It is more difficult to get basic details about space, volume, materials and systems in a new house than it is for a new car says Paul Finch
One of the questions asked in the Farrell Review of UK architecture is why housing design is not that great (I am paraphrasing). Some of it is great, of course, but much is not. Indeed most purchasers would run a mile rather than have to live in the hutches provided by companies that are essentially land speculators and marketing operations.
Nick Boles, the minister who says he dislikes ugly buildings, has correctly identified mass housing estates as a problem. Unfortunately he has gone on to say that we need to put such estates on Green Belt land. Even if you think it is indeed necessary to do this (include me out), no minister of any political persuasion has told us how you avoid horribly designed developments, further enraging local communities, making them more determined to block development - even the good stuff - whenever it shows signs of making an appearance.
In theory, good-quality design is what we should get as a result of the National Planning Policy Framework. But this also includes very substantial protections for Green Belt land and many other sites where nature is important. It doesn’t say that if a design is good enough it should outweigh worries over the natural landscape; it says this land should only be built on in exceptional (ie not routine) circumstances. If that rule is applied then it excludes Green Belt development as an answer to the housing ‘problem’.

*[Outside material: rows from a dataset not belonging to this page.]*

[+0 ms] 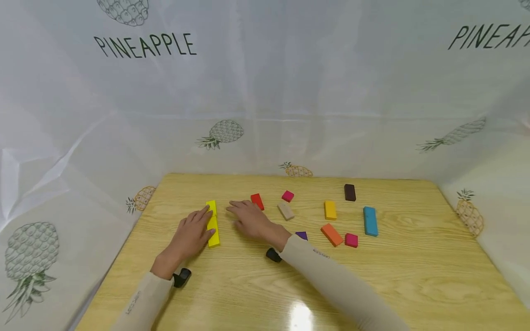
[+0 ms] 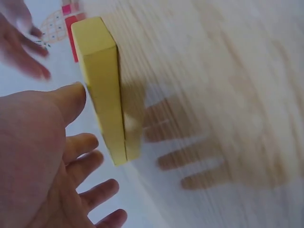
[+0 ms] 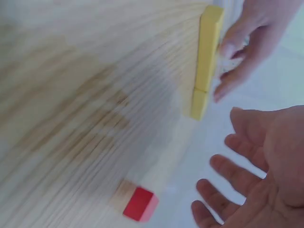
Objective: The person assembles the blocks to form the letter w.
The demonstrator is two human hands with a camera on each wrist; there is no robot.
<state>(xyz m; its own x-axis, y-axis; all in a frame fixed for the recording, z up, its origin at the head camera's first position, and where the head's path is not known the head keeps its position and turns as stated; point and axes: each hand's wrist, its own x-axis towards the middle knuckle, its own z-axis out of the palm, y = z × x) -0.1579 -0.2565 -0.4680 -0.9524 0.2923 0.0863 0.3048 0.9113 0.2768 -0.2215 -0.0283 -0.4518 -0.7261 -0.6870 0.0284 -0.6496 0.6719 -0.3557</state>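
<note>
Two yellow blocks lie end to end in the head view, a long one (image 1: 214, 241) nearer me and a shorter one (image 1: 212, 205) beyond it. My left hand (image 1: 190, 235) is at their left side, fingers extended and thumb close to the long block. Whether it touches them is hard to tell; the left wrist view shows the fingers spread, gripping nothing. To the right of the yellow row, my right hand (image 1: 251, 219) hovers palm down with loose, spread fingers. It holds nothing, and a red block (image 1: 257, 202) sits just beyond it.
Right of the hands lie a beige block (image 1: 285, 211), two pink blocks (image 1: 287, 196), a purple block (image 1: 302, 235) partly behind the right arm, a yellow-orange block (image 1: 330, 210), an orange block (image 1: 332, 235), a blue block (image 1: 370, 221) and a dark brown block (image 1: 349, 192). Pineapple-print sheeting surrounds the wooden table (image 1: 232, 294).
</note>
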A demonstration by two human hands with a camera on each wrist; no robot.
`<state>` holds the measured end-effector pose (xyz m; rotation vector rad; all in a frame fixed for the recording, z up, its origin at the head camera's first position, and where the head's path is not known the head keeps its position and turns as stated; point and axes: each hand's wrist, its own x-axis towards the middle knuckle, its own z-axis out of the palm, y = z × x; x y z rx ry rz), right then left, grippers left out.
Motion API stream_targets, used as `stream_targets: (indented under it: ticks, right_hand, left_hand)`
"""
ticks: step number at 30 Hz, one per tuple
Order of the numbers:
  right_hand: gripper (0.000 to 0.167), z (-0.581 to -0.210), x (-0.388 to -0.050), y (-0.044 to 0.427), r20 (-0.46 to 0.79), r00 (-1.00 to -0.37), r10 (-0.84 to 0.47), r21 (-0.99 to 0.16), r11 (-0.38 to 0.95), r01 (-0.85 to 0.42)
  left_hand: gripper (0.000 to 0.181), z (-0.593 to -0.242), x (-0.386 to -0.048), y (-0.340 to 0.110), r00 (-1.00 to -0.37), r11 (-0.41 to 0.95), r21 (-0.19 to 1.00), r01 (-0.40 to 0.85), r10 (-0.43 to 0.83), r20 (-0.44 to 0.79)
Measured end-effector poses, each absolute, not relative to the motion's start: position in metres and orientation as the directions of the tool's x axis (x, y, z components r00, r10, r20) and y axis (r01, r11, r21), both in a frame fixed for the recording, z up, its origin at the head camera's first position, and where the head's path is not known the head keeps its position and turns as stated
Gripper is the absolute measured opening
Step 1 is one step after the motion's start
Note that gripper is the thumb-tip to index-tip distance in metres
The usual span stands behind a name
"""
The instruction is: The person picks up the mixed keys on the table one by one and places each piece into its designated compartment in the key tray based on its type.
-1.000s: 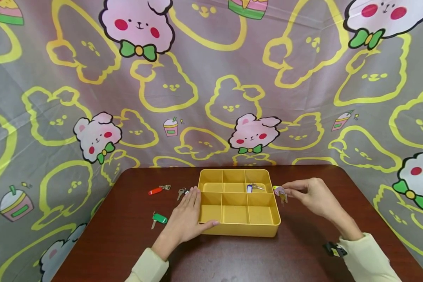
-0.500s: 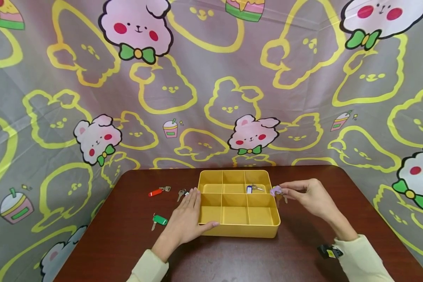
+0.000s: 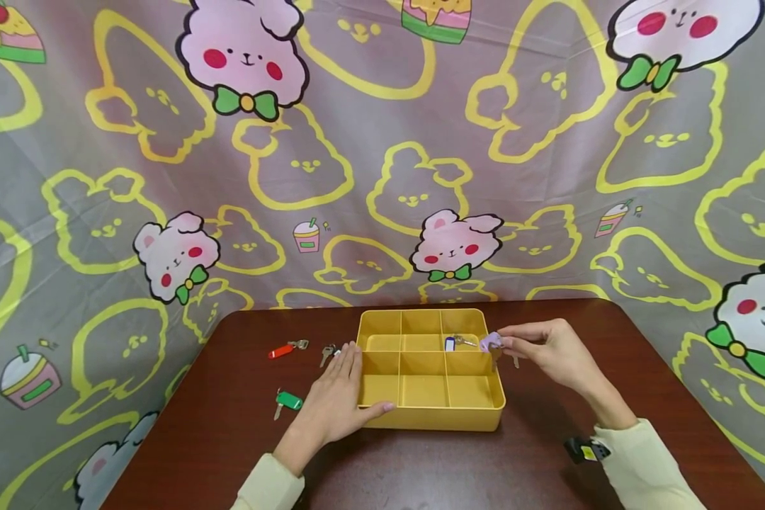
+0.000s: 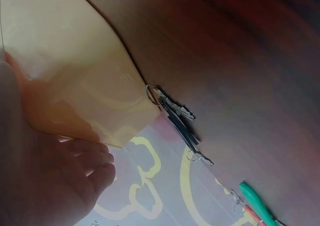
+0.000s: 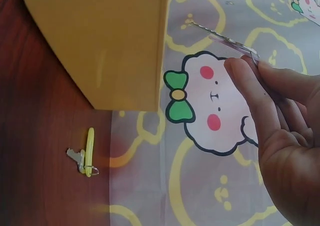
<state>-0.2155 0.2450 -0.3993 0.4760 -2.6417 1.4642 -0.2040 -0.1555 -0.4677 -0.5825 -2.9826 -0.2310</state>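
Note:
My right hand (image 3: 554,354) pinches a key with a pale purple tag (image 3: 489,342) between thumb and fingertips, over the right wall of a yellow six-part box (image 3: 430,419). In the right wrist view that key (image 5: 225,38) points away from the fingers, beside the box's wall. My left hand (image 3: 334,393) lies with straight fingers along the box's left wall, its thumb over the front rim. A key with a blue tag (image 3: 450,344) sits in the back right compartment. Below the right hand, a key with a yellow tag (image 5: 90,151) lies on the table.
Left of the box, on the dark wooden table (image 3: 421,471), lie keys with a red tag (image 3: 282,351) and a green tag (image 3: 290,401). Another key (image 3: 327,354) by the left fingertips has a dark tag, partly hidden. A patterned cloth (image 3: 370,177) hangs behind the table.
My right hand has moved left with the purple-tagged key, from beside the box to over its right wall. The left hand stays against the box.

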Motion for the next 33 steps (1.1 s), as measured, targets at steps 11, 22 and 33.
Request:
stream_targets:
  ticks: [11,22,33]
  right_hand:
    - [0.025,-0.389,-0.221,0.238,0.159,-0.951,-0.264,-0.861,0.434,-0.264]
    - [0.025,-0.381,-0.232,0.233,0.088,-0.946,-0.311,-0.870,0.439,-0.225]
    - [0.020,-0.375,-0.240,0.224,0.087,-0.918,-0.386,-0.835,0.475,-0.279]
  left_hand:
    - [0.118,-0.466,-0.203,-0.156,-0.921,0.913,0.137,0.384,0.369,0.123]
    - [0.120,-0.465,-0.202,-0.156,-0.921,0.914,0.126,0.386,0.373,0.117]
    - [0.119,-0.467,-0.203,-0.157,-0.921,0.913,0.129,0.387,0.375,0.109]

The government must be wondering why, even with its generous underpinning of the mortgage market, housebuilders are not rushing to build the 500,000 homes for which planning permission already exists, and where they own the land (or have options on it). The answer lies in the formulae applied to a site, market demand, mortgage availability and anticipated selling price, which determines whether proceeding makes sense. There is no huge financial pressure to build.

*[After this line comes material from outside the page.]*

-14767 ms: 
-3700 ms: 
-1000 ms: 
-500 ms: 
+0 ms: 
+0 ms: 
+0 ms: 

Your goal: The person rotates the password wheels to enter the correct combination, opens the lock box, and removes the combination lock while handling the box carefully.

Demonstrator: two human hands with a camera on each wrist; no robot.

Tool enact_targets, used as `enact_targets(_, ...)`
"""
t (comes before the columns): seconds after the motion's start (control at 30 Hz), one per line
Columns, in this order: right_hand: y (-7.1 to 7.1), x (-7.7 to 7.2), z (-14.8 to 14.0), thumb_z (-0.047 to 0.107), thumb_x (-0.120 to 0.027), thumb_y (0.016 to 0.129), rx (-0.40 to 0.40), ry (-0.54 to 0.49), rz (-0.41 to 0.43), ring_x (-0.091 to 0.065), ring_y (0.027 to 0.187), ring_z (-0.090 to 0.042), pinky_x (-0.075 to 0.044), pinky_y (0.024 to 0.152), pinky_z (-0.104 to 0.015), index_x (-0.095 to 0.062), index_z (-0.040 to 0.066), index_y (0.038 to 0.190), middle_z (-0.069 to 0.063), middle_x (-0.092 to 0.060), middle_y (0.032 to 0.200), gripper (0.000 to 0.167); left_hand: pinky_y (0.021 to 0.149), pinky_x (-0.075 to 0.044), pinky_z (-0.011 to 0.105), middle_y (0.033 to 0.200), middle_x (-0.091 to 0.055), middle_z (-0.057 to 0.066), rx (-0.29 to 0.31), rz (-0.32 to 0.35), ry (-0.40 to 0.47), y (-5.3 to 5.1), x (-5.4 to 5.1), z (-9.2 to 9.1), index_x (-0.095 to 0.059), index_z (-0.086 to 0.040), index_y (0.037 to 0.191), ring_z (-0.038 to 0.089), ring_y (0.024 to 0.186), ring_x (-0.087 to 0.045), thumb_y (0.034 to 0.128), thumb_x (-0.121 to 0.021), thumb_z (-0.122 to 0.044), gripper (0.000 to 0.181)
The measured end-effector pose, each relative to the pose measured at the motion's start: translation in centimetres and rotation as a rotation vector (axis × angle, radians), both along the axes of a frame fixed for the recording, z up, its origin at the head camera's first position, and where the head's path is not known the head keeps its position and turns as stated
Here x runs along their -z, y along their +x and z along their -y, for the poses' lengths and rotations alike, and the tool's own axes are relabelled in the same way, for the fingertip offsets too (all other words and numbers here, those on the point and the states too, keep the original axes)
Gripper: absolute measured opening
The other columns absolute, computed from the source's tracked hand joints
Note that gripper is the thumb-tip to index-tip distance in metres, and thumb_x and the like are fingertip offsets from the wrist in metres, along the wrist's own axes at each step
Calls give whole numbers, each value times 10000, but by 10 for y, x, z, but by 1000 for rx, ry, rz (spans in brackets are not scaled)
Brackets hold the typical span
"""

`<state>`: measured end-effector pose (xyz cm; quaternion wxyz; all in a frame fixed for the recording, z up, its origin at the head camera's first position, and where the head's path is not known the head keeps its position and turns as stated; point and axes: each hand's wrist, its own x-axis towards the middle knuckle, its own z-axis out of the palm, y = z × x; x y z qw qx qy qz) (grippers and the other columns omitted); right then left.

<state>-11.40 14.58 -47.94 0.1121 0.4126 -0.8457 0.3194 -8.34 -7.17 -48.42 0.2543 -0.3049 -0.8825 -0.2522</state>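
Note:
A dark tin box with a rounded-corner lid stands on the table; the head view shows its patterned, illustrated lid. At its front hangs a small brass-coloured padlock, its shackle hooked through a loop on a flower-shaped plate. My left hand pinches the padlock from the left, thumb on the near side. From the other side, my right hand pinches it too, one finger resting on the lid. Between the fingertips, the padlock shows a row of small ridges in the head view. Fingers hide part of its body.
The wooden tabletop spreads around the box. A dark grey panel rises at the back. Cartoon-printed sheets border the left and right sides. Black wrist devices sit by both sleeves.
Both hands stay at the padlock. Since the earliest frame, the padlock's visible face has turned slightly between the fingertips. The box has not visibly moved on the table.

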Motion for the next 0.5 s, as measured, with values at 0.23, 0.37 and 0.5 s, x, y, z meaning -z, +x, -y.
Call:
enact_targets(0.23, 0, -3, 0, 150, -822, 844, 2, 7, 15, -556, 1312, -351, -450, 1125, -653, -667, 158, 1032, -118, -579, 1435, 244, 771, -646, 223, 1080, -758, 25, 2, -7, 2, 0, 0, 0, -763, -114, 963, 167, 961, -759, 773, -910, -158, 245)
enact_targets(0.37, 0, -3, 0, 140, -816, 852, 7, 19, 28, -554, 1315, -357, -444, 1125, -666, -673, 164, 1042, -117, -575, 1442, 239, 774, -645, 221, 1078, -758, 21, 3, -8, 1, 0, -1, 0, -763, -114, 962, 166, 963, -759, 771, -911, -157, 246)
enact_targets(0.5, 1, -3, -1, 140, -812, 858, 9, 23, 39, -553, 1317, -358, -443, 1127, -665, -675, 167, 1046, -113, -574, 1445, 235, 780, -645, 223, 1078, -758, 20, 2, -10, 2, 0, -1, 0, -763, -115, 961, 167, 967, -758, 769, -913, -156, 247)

Unless you resolve the question of making serviced land available at modest prices, the current supply system will trundle on, satisfying only parts of the market (overseas investors, though their numbers can be exaggerated). Parts of the private market and most of the social market will not be properly catered for.

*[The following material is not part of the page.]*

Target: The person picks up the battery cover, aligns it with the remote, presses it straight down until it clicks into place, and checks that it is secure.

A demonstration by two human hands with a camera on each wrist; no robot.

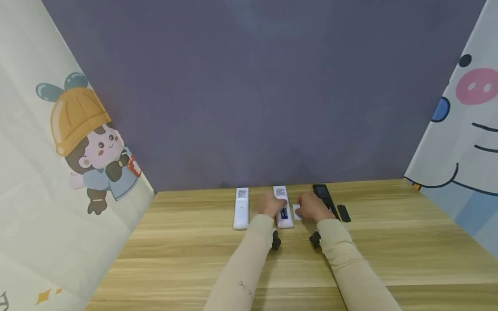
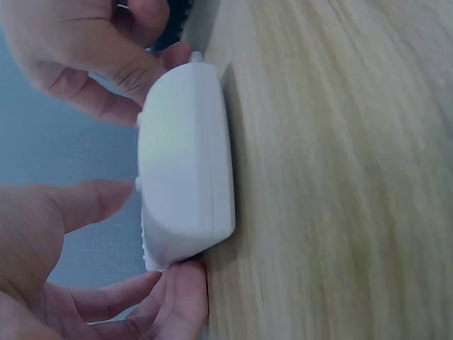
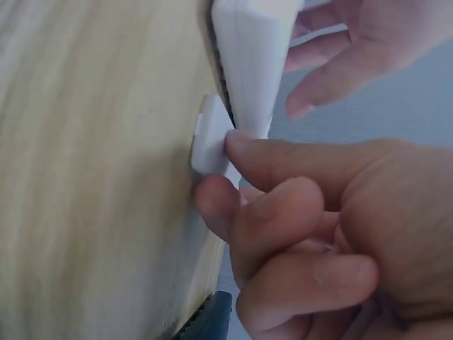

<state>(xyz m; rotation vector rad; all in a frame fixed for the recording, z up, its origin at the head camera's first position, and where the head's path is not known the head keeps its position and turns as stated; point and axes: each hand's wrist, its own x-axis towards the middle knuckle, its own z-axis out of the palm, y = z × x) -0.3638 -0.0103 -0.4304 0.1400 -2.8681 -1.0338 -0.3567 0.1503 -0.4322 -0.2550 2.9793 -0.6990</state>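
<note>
A white remote control (image 1: 287,223) lies back-up in the middle of the table, its compartment showing dark batteries (image 1: 284,212). My left hand (image 1: 269,204) holds this remote, thumb over its upper face and fingers along its left side. Just to the right, my right hand (image 1: 312,206) pinches a small white battery cover (image 3: 212,142) between thumb and forefinger. The cover's lower edge is close to the wood; whether it touches is unclear. In the right wrist view, it is near the end of the white remote. A black remote control (image 1: 321,190) lies partly hidden behind my right hand.
Left of my left hand lies another white remote control (image 1: 241,211), back-up. At the right is a loose black battery cover (image 1: 344,213). A dark grey panel (image 1: 249,95) rises along the wooden table's (image 1: 179,242) back edge, with printed cloths on both sides.
</note>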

Even if you sort out land, there is still an issue as to why design standards are not better than they should be. Over the past 40 years, fridges, washing machines and dishwashers have become better designed and more energy efficient - while becoming increasingly cheap in real terms. The public has lapped all this up, going for products with more stars, prompted by consumer testing and recommendations.
This last point is surely a clue as to why housing is so backward. It is more difficult to get basic details about space, volume, materials and systems in a new house than it is for a new car. The concept of volume in the housing market relates to the number of homes built, not the cubic capacity of the dwelling.
Imagine what would happen if every new housing estate was subject to a Which? test, grading everything from size to value for money. That is one of the few things that would put a rocket up the fundament of the house-building sector. Needless to say, not something that any government has contemplated doing, so in thrall are politicians to the propaganda of the ‘volume builders’ - with the honourable exception of Boris Johnson, who has got their number and simply insisted on higher space standards.
‘But we can sell everything we build’. That is because there is a vast second-hand market, where most transactions take place and people prefer to buy homes from almost any period except the present.
Why isn’t housing design getting better and better with every decade?